EXERCISE INSTRUCTIONS =>
In the listing below, print exactly the lines from the first through the one that contains "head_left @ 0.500".
*** Block opens ***
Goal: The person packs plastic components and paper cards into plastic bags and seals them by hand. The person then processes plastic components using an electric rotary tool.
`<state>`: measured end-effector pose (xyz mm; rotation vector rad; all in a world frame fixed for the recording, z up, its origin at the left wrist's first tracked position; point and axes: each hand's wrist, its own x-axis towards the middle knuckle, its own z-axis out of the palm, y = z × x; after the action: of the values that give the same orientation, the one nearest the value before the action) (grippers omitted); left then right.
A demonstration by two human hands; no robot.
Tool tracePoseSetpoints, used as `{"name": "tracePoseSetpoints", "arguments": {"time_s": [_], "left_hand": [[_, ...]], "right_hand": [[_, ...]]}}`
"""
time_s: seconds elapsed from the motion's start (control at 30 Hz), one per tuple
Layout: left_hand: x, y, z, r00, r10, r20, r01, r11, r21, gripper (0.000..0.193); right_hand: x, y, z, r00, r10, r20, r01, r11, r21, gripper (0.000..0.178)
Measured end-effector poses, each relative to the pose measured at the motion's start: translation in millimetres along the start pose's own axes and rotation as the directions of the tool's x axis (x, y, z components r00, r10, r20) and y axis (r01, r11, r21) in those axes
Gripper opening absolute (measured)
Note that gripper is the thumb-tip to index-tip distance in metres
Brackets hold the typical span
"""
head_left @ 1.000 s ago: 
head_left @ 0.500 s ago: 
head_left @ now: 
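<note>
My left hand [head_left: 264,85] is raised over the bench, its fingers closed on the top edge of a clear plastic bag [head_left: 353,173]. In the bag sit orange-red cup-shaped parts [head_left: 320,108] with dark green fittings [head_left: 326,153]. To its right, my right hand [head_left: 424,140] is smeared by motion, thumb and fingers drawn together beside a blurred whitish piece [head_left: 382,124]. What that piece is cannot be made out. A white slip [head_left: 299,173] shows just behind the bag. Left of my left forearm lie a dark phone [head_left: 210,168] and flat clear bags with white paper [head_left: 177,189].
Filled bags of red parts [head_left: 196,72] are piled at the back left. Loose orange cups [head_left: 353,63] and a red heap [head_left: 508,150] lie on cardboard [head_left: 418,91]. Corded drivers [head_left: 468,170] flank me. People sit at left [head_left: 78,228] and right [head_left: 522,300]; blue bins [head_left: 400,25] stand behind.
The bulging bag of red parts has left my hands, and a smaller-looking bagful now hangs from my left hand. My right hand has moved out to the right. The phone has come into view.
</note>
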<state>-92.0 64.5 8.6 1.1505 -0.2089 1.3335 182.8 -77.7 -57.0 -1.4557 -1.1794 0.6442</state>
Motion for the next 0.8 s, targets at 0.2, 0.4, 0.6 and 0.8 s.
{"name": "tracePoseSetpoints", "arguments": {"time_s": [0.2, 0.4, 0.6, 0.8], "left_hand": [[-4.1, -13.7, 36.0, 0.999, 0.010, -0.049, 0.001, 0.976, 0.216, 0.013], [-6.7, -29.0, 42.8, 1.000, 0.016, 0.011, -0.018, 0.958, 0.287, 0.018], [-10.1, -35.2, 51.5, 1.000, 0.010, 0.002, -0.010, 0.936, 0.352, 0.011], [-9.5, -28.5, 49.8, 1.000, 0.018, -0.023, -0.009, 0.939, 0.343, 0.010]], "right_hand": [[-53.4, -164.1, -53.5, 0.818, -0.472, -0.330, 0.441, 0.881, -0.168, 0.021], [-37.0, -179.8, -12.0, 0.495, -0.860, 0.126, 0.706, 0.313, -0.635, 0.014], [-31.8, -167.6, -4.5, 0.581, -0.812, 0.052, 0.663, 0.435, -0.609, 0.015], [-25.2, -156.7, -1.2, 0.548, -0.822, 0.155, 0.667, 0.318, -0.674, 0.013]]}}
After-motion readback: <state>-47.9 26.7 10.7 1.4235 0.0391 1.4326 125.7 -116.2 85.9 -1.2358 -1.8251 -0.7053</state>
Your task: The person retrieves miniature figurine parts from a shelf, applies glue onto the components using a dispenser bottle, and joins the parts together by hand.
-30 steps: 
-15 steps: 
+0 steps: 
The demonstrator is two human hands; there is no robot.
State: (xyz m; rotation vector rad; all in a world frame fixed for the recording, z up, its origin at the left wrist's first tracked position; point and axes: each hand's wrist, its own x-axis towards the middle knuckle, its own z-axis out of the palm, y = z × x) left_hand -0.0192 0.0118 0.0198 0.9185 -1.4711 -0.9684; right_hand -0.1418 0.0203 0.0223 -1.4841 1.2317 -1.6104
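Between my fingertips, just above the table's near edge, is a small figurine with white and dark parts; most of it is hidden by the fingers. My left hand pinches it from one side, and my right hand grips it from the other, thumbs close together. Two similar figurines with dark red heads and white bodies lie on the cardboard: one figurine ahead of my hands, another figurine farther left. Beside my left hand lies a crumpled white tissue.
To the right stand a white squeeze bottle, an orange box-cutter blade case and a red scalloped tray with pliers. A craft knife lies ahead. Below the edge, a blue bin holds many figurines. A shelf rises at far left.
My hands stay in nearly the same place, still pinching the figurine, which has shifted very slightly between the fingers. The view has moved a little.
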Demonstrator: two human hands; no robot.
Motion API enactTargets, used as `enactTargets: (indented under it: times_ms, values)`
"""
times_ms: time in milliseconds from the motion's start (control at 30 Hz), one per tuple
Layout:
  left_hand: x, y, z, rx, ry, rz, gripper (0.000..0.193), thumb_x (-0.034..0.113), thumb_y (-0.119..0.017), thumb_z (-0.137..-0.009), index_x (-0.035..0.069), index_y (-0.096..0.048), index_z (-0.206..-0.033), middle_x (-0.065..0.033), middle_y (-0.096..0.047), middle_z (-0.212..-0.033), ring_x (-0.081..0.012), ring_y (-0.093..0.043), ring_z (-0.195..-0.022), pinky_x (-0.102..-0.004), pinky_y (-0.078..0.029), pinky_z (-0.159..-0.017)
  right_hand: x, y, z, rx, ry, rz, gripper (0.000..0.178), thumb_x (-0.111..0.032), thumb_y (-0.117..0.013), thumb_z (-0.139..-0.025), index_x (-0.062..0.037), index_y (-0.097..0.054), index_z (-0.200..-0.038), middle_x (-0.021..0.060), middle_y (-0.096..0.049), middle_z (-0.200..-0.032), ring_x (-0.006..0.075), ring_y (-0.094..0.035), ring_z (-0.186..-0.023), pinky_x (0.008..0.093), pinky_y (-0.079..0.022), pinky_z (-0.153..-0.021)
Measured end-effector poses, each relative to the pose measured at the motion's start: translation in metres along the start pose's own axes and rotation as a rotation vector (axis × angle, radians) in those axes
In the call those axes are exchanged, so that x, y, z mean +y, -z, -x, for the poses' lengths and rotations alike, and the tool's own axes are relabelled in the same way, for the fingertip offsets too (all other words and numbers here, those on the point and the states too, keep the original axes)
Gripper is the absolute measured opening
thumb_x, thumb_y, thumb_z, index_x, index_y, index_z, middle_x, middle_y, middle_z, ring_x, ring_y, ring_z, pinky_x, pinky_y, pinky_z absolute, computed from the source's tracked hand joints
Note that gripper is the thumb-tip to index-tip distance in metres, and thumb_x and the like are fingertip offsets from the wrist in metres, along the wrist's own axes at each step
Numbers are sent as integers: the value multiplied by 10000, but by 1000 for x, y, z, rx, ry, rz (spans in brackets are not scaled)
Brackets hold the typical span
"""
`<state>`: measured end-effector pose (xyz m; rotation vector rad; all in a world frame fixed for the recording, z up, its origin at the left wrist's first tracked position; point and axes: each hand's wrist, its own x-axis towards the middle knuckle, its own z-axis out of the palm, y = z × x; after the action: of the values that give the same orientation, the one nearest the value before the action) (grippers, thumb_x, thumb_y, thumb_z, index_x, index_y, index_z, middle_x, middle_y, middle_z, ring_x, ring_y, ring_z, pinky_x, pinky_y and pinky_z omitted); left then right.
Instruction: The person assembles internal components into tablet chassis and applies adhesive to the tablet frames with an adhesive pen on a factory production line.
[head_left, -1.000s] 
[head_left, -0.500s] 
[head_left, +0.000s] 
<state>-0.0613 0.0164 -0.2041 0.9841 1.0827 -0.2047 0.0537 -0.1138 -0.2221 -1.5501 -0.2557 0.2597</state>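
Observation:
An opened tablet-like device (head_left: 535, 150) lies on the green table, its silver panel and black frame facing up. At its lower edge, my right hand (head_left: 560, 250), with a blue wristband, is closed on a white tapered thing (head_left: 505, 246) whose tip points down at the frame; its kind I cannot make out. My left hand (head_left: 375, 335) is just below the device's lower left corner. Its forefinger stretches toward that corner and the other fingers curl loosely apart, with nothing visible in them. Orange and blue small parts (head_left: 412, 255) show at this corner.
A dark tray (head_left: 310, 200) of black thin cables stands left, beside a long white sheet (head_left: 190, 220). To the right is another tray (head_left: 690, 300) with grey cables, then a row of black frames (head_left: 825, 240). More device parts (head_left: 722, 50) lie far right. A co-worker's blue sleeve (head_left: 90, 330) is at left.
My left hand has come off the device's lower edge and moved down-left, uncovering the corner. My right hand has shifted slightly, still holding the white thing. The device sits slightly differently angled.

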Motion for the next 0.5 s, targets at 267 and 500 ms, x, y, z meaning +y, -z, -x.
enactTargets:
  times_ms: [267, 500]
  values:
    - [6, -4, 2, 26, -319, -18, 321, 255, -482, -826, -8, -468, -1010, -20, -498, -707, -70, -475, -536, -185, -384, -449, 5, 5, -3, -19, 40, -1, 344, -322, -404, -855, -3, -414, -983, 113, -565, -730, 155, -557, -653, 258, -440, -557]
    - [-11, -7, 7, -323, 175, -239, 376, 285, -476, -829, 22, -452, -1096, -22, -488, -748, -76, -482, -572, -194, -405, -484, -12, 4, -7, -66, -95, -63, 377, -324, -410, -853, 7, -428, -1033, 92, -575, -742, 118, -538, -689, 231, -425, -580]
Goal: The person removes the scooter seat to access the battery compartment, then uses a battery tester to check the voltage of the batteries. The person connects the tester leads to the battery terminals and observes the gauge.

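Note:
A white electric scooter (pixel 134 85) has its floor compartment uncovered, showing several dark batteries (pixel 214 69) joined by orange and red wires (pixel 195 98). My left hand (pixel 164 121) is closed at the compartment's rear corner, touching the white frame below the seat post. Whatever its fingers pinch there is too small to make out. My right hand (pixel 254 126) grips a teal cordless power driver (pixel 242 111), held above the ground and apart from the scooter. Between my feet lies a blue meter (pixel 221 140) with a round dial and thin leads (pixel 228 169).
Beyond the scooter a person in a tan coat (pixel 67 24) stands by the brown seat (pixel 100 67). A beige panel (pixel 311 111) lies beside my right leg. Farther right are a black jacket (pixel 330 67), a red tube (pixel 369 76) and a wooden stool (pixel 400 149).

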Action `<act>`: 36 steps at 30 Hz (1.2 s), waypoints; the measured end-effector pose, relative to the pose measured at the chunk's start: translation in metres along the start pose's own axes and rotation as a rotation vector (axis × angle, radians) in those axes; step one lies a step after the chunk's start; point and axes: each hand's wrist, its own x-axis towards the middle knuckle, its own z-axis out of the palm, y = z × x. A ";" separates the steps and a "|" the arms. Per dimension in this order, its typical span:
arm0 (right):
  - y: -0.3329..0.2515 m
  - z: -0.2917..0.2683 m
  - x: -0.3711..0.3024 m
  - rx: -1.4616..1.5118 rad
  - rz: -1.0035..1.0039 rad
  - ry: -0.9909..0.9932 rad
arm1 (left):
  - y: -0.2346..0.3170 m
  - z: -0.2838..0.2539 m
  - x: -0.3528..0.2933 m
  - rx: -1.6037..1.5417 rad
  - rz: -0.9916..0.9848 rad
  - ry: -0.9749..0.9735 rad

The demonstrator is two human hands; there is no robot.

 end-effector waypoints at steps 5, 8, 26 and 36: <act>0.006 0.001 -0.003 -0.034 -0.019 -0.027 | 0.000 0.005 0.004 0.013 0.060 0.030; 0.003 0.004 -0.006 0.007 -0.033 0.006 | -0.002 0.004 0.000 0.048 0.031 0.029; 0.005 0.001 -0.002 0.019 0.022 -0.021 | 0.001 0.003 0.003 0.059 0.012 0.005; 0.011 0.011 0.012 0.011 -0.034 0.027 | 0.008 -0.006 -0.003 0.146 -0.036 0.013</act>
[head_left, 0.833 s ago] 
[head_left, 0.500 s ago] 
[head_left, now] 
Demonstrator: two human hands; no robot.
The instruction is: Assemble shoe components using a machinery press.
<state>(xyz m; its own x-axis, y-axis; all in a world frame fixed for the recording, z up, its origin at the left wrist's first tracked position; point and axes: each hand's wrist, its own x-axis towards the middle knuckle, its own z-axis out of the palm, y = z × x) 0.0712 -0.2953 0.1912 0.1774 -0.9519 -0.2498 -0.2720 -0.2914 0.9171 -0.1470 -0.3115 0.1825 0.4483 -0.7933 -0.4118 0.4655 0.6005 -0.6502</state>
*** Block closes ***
ANSWER TO THIS PROBLEM =>
Goal: The person packs plastic components and paper cards into plastic bags and seals them by hand. The person then processes plastic components using an electric rotary tool.
`<state>`: measured end-effector pose (xyz mm; rotation vector rad; all in a world frame fixed for the recording, z up, its origin at the left wrist's first tracked position; point and axes: each hand's wrist, its own x-axis towards the middle knuckle, its own z-axis out of the palm, y = z × x; after the action: of the values that give the same orientation, the one nearest the value before the action) (grippers omitted); left then right.
A demonstration by two human hands; no robot.
Tool tracePoseSetpoints, used as `{"name": "tracePoseSetpoints", "arguments": {"time_s": [_], "left_hand": [[_, ...]], "right_hand": [[_, ...]]}}`
"""
time_s: seconds elapsed from the motion's start (control at 30 Hz), one per tuple
Layout: left_hand: x, y, z, r00, r10, r20, r01, r11, r21, gripper (0.000..0.193); right_hand: x, y, z, r00, r10, r20, r01, r11, r21, gripper (0.000..0.178)
Measured end-effector poses, each relative to the pose measured at the motion's start: translation in millimetres along the start pose's own axes and rotation as the directions of the tool's x axis (x, y, z components r00, r10, r20) and y axis (r01, r11, r21) in those axes
Gripper opening absolute (measured)
Note that gripper is the thumb-tip to index-tip distance in metres
Brackets hold the typical span
"""
head_left @ 1.000 s ago: 
head_left @ 0.500 s ago: 

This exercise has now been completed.